▸ Aim of the task: Show all lines containing "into" from the data below.

Stored entries:
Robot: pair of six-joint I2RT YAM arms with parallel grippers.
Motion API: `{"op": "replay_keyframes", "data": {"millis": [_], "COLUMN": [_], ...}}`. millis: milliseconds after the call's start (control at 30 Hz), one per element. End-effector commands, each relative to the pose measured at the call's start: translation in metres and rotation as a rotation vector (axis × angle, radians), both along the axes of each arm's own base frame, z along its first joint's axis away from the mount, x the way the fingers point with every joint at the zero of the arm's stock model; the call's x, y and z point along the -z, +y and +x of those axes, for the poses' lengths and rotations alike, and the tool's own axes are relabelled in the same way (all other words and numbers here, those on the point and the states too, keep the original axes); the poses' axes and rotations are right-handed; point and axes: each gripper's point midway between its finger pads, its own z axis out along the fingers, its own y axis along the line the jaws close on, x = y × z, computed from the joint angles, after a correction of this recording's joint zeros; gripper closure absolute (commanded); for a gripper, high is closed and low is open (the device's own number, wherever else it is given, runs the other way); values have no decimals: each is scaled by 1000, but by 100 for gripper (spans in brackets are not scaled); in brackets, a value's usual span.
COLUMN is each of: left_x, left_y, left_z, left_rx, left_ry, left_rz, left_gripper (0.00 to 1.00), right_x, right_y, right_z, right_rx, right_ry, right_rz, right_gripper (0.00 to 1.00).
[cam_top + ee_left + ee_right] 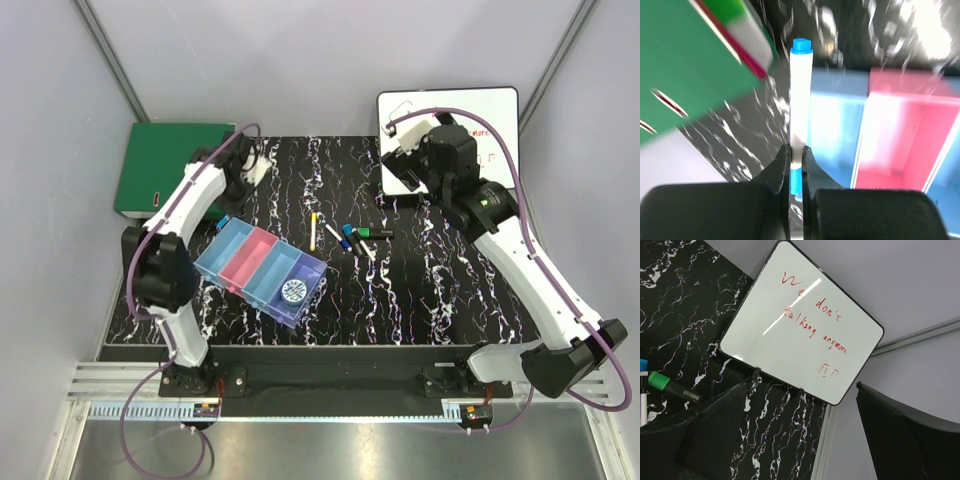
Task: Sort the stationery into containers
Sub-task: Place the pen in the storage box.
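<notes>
My left gripper is shut on the lower end of a white marker with a blue cap, held over the left edge of the light blue end bin, with the pink bin beside it. From above, that gripper hangs at the far left end of the row of containers. A round blue-and-white roll lies in the purple-blue bin. A yellow pen, a green marker and other markers lie on the table. My right gripper stands open and empty over the whiteboard.
A large green binder lies at the back left, close to my left wrist. The whiteboard with red writing sits at the back right corner. Grey walls enclose the black marbled table on three sides.
</notes>
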Motion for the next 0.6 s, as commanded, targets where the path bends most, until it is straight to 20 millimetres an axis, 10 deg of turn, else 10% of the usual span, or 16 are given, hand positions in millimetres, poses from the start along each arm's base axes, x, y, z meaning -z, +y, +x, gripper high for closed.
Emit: {"op": "replay_keyframes", "data": {"millis": [0,567], "left_x": [4,55], "left_y": [17,27], "left_z": [-34,-71], "left_rx": [-65,-167], "left_ry": [34,123], "left_rz": [23,-15], "left_gripper": [100,92], "right_x": [-35,-43], "right_y": [-1,-2], "right_z": [-9,-17], "right_rx": [-7,-12], "right_ry": [-84,-99], "right_rz": [53,69], "right_gripper": [1,1]}}
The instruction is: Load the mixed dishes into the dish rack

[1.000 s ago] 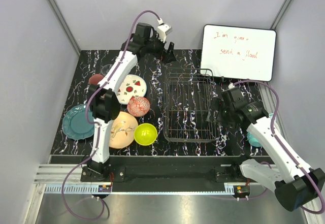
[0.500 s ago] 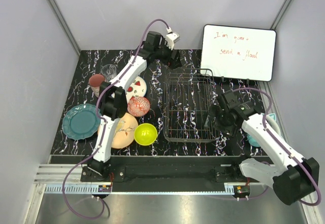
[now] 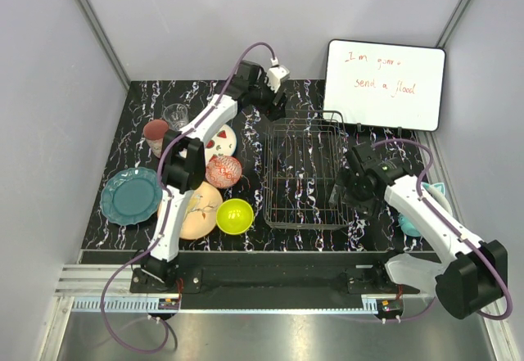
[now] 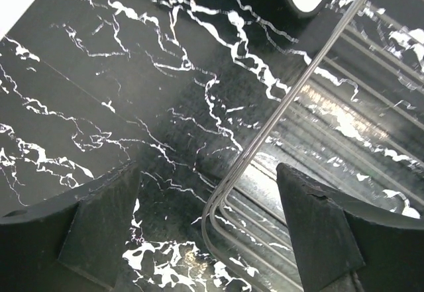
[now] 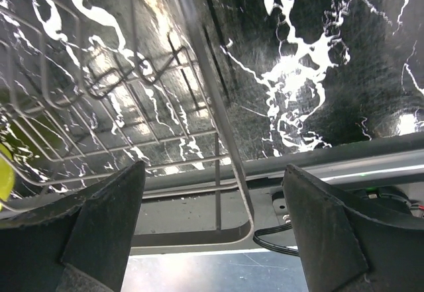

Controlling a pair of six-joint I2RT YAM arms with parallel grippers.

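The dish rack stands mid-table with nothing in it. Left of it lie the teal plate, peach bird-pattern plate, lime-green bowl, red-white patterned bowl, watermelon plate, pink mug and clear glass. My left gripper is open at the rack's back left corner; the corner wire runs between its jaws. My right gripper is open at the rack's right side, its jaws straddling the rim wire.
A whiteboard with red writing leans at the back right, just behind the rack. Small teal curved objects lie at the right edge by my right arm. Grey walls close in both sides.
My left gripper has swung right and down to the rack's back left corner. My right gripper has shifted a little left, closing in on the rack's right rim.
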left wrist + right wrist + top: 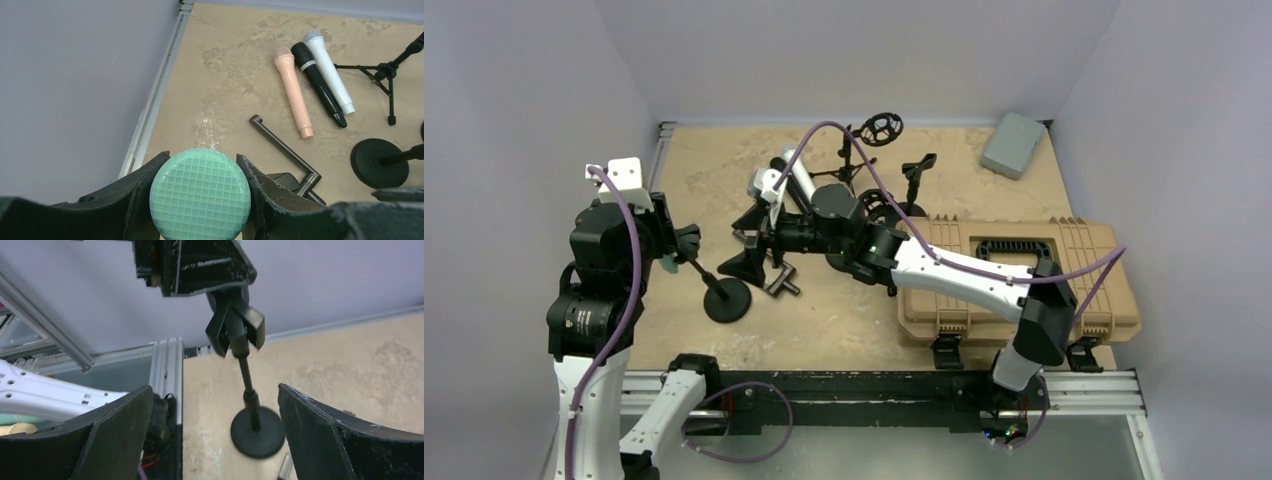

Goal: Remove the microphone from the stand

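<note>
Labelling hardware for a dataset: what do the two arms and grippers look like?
The left arm and right arm have white links between black joints, each trailing a purple cable. The left gripper and right gripper are black, with broad wedge-shaped fingers, scuffed at edges.

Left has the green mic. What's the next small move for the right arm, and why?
Probably ease the open right fingers forward around the stand pole and close: the left fingers grip the green microphone, and nothing steadies that pole.
</note>
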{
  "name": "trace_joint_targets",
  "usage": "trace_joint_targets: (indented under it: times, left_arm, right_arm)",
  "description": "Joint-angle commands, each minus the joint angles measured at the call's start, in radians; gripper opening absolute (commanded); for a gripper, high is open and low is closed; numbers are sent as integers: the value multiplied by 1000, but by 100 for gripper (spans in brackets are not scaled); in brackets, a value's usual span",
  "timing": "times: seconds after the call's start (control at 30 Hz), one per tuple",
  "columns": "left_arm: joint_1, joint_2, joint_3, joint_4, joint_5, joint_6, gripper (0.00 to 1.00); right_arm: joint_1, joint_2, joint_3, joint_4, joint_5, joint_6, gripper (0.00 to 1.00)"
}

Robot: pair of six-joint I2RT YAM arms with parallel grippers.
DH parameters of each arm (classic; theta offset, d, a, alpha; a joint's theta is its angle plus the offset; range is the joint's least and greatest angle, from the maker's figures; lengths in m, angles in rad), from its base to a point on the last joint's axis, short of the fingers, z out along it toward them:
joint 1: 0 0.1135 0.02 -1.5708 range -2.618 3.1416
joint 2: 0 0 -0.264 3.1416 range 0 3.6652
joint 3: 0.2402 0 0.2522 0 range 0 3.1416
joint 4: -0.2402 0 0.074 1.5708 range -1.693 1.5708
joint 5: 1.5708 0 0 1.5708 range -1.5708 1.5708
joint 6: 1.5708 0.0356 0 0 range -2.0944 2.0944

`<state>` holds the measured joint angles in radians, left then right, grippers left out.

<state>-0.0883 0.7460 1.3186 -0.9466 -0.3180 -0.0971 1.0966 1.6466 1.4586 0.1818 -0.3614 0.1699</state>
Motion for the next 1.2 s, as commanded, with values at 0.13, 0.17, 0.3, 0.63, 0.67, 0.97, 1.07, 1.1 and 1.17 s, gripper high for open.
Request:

▸ Task result:
Task: Sort the stationery into containers
The instruction is: Load the mixed dishes into the dish rack

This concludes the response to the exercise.